Thursday, July 19, 2012
Fish culture comes to the rescue of dying water bodies
Ruhi Bhasin : New Delhi, Fri Jul 13 2012, 00:50 hrs
As dismal as their condition has been, the ponds in Delhi could soon get a new lease of life — in the form of fish culture. Delhi government’s ambitious plan to allow fish culture in water bodies is finally taking off.
According to officials, around 24 water bodies in Northwest Delhi have been identified for the purpose. These ponds will be auctioned after the monsoon. The water bodies will be used to promote fish culture, fishing, production of fish and fish seeds (fertilised fish eggs).
The water bodies have been identified in villages such as Auchandi, Boodhanpur Majra, Bawana, Qutub Garh, Khera Kalan, Naya Bhans, Ibrahimpur, Karala, etc. These ponds have an area of about 1 acre to 3.5 acres each. “We plan to auction ponds in Northwest Delhi after monsoon. A proper survey was done to ensure that these ponds were fit for fish culture. A committee has also been formed to auction off these ponds. Either it will be an open auction or sealed bids will be invited,’’ said a senior government official.
The committee comprises deputy commissioners of respective districts, director of animal husbandry unit (Development department), a fish culture expert, a water quality expert of Delhi Pollution Control Committee, area deputy conservator of forests, director (Panchayat) and divisional commissioner.
A total of 477 water bodies were initially identified across the city for the fish culture project. The project will be implemented in other water bodies depending on how successful it is in the ponds in Northwest Delhi, said officials.
Officials said the move is aimed at creating a means of livelihood for villagers, ensuring proper maintenance of ponds and also preventing encroachment on groundwater recharge structures. The Revenue department, which owns the 24 water bodies, said fish culture was part of a series of projects to be taken up for restoring water bodies. The move follows a Delhi High Court directive, in 2000, to augment Delhi’s groundwater sources.
The Forest department and Horticulture unit of Development department will have the task of ensuring sufficient greenery around the water bodies. The greenery is essential to ensure that there is enough oxygen and plankton for fish to feed on. The Delhi Jal Board will have to ensure that there is no sewage flow into these ponds from adjoining villages, said officials. This project has got the approval from the L-G’s office.
“Once the ponds are auctioned, the licensee will be authorised to use the water bodies only for fish culture, fishing, production of fish and fish seeds of culturable varieties. Culture of African magur (Clarias gariepinus) is prohibited, as they are carnivorous and will feed on other fish varieties,’’ said an official.

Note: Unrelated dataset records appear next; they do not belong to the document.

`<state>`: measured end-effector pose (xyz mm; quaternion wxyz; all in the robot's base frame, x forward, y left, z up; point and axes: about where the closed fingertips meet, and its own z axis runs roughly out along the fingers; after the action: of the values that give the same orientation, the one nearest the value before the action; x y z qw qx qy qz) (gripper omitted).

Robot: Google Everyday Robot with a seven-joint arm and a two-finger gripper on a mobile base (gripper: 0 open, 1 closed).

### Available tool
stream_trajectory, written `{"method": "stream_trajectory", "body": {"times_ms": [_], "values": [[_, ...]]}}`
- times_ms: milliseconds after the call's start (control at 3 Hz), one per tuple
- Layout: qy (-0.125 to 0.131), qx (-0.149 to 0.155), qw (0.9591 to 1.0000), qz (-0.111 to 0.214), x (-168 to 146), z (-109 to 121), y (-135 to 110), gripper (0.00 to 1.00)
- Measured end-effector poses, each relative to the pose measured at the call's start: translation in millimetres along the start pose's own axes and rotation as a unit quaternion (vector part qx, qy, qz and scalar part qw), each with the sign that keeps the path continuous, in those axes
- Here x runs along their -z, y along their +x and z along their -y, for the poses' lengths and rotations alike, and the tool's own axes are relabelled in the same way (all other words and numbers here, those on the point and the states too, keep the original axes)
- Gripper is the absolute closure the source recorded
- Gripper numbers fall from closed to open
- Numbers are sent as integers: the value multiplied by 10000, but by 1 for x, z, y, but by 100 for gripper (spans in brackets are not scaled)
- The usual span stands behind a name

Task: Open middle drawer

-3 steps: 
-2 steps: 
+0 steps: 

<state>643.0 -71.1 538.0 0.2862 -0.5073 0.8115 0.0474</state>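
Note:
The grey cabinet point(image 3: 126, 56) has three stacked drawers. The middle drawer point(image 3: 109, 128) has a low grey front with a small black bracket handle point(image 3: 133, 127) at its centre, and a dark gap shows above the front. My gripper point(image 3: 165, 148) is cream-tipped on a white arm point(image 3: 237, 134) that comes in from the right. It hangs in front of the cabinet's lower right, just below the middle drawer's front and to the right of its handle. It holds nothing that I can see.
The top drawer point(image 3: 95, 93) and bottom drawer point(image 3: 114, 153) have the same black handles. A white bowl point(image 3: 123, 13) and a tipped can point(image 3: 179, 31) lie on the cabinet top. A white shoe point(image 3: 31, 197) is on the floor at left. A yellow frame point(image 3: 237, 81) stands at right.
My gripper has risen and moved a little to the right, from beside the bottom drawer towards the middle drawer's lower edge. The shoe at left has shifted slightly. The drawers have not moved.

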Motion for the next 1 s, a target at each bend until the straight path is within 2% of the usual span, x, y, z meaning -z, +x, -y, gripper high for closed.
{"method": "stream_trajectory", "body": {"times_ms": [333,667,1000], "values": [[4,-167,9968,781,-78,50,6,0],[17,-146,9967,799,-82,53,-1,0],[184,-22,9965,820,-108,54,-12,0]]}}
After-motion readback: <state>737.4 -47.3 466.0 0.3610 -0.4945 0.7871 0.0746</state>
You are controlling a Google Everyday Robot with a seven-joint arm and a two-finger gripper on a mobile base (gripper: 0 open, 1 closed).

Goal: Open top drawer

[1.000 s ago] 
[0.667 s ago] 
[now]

“The bidder will have to deposit an amount of Rs 10,000 or 5 per cent of the estimated value — whichever is higher — as earnest money. As per the guidelines, fishing can be done by net or rod and line only. Precaution should be taken for timely removal of weeds, maintenance of water pH, optimum nutrition to fish and that fish is caught without resorting to blasts or use of chemicals,’’ said the official.
The licence will be issued for a year and the fish farmer cannot prevent domestic animals from drinking water from of the pond. No modification in the existing structure of the water body would be made, and any activity not in conformity with the existing/future laws of environment would not be permitted.